Quoting "Robert G. Brown" <[EMAIL PROTECTED]>, on Fri 28 Mar 2008 05:45:41 AM PDT:

Some tongue in cheek comments below


It is off topic so I manfully resisted, but I'm glad Jim or whoever
asked this question as I don't think one could live in the US on a
salary of $1500/month unless it were completely tax free.  Post tax this
is likely no more than $1100.  Driving a car is likely to cost $200-300
a month, assuming that you already own one and don't have to make either
payments or pay excessive taxes on it.

Off campus apartment in the student ghetto within walking/public transit distance?

 An apartment is perhaps
$600-1000/month unless you share it (far more in certain locales), and
postdocs shouldn't "have" to share to survive.

Why not? The carwasheros working for tips and migrant farmworkers following the crops do it. Research work and grants are just another crop, and your fingernails don't get as dirty, but you don't get to spend time in the healthy outdoors. Adversity inspires creativity, or something like that.

  And then food, even for
a single person, is almost certainly going to cost $10/day or more.

Here, the migrant farmworker DOES have an advantage since they're standing in the midst of the food. A 70 pound sack of oats runs about $15-20 at the feed store (2x-3x times that at the health food store), and I can speak from personal experience that one can eat oatmeal for many, many days from that sack. And what about Ramen noodles?


  Add
it up and you're already spending your salary on room and board and
transportation, leaving one nothing for clothes,

One really needs to buy your bulk oats in cloth bags, so you can wear them to the lab. The modern trend towards those sort of poly fabric materials is really putting a crimp in "dustbowl farm chic" clothing. No more soft muslin flour sacks or burlap sacks.


 fees and taxes,
incidental expenses, car payments or repairs,

What car?

 entertainment (yes, even
postdocs need vacations and entertainment).
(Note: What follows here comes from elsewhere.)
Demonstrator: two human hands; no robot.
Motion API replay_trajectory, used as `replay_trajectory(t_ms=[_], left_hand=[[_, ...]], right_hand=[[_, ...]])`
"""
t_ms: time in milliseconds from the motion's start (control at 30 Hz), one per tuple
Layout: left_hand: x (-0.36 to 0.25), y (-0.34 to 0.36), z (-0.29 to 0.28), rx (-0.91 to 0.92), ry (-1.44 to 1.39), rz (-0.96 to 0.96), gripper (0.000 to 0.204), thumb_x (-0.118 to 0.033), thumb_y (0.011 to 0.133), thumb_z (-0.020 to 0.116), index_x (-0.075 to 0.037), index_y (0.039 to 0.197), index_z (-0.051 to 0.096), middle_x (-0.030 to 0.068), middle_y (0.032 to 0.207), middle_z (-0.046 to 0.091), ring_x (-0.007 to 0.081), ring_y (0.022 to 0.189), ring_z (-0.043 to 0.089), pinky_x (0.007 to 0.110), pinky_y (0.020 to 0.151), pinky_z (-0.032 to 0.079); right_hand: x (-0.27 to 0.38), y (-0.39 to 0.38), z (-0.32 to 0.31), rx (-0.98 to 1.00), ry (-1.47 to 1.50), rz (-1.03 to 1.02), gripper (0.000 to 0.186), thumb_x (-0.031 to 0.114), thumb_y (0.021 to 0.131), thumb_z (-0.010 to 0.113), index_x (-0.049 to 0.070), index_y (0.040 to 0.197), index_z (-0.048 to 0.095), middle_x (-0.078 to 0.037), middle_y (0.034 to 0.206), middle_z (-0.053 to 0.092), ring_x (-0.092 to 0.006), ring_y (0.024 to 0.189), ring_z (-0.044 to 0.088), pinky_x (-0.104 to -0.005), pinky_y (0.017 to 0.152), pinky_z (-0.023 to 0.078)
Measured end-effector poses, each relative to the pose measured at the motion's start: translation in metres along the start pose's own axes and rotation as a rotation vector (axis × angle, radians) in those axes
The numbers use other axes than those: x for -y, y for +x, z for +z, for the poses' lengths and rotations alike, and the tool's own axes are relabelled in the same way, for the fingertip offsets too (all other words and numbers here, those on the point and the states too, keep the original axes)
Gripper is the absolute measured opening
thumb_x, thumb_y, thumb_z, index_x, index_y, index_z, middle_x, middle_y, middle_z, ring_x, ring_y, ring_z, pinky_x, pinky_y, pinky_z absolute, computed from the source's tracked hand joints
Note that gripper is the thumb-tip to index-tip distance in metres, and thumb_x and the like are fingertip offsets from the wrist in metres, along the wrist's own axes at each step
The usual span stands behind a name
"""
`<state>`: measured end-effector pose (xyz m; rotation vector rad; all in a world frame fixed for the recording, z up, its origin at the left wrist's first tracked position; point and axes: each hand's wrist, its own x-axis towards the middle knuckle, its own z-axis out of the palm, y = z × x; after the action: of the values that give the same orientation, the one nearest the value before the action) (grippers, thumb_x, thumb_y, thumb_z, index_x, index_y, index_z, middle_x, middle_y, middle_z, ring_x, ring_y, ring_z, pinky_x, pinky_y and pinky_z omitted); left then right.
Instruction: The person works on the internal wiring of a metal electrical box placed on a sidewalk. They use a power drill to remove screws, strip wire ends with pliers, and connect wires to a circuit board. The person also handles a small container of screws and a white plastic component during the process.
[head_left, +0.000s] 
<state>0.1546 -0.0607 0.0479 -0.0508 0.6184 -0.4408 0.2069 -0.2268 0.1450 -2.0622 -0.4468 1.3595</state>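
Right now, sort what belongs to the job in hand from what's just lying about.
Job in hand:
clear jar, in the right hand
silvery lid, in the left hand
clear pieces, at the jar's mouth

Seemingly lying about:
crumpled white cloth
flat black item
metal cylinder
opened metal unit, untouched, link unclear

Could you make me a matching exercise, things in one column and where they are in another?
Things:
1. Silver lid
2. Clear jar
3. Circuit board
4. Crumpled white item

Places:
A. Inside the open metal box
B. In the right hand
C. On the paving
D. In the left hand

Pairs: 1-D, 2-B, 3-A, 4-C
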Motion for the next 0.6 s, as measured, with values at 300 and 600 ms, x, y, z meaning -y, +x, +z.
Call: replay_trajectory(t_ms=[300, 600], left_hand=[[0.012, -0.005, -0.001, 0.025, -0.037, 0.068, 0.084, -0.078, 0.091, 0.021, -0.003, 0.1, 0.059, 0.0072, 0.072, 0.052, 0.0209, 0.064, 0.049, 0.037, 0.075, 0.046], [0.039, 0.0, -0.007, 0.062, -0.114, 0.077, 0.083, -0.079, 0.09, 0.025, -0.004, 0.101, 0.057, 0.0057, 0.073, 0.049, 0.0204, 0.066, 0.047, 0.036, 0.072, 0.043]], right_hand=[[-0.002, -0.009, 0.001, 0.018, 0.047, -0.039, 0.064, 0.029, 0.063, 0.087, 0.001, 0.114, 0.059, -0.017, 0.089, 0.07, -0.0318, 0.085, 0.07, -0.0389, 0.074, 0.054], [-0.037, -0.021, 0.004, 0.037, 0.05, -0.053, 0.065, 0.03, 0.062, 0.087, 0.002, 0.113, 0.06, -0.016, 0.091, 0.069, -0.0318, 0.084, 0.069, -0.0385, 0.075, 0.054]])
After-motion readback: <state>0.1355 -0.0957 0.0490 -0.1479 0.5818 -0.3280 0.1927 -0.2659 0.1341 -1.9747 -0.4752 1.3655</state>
The sheer joy of research and creation aren't enough? Back to the salt mines, you slacker. At least you're not digging Emeralds in Colombia.


Honestly, I think it more likely that this posted salary is a typo of
some sort.

I thought the same.  that's why I asked.




I'm not sure this is truly irrelevant.  Non-technical, sure, but the
economics of clusters is a wholistic endeavor; one of the most often
omitted factors in the discussion of cluster cost-benefit is the human
cost of running it.  At $18K canadian (which is currently within a
percent or so exchange value with the USD) this is a low-water mark for
the estimated cost of a human to run a cluster, actually CHEAPER than a
graduate student who would have to make this plus (somewhere, even as a
bookkeeping entry ) the cost of tuition


  This is order of magnitude of
$100/node/year for cluster sizes of 50-200 nodes for management, down
there with the cost of power and a maintenance contract, an even better
deal of the postdoc ever did any real "research" on the side. I'd be
very interested in whether or not they fill the position at this price.
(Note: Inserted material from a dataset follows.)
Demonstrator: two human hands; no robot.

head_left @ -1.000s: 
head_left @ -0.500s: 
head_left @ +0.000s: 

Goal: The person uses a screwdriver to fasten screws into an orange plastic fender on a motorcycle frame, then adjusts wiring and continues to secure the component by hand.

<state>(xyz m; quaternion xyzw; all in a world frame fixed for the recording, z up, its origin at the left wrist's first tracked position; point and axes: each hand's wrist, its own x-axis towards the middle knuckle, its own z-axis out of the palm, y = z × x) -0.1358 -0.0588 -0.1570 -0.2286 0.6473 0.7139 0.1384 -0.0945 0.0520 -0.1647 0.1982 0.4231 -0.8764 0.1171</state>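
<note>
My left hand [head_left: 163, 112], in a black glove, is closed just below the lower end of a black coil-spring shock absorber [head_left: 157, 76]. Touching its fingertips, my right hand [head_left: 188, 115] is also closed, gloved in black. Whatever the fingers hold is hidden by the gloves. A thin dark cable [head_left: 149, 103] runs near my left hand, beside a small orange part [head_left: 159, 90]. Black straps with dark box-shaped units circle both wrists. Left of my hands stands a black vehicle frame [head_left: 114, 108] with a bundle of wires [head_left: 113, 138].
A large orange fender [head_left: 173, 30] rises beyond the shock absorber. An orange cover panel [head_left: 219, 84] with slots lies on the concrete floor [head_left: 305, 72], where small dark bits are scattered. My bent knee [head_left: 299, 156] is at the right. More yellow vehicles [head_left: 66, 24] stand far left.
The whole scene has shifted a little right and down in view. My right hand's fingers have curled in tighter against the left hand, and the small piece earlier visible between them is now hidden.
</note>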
And this is why a standard sort of "per desktop computer" fee of a couple hundred bucks a month in most companies isn't all that unreasonable.






Joe (a free-market capitalist)

  rgb (ditto, but remember Adam Smith's invisible hand WILL just "work")

But not necessarily in a way that will be pleasant or desirable for YOU. And I don't know that Smith contemplated the concept of multiple hands with mutual interactions.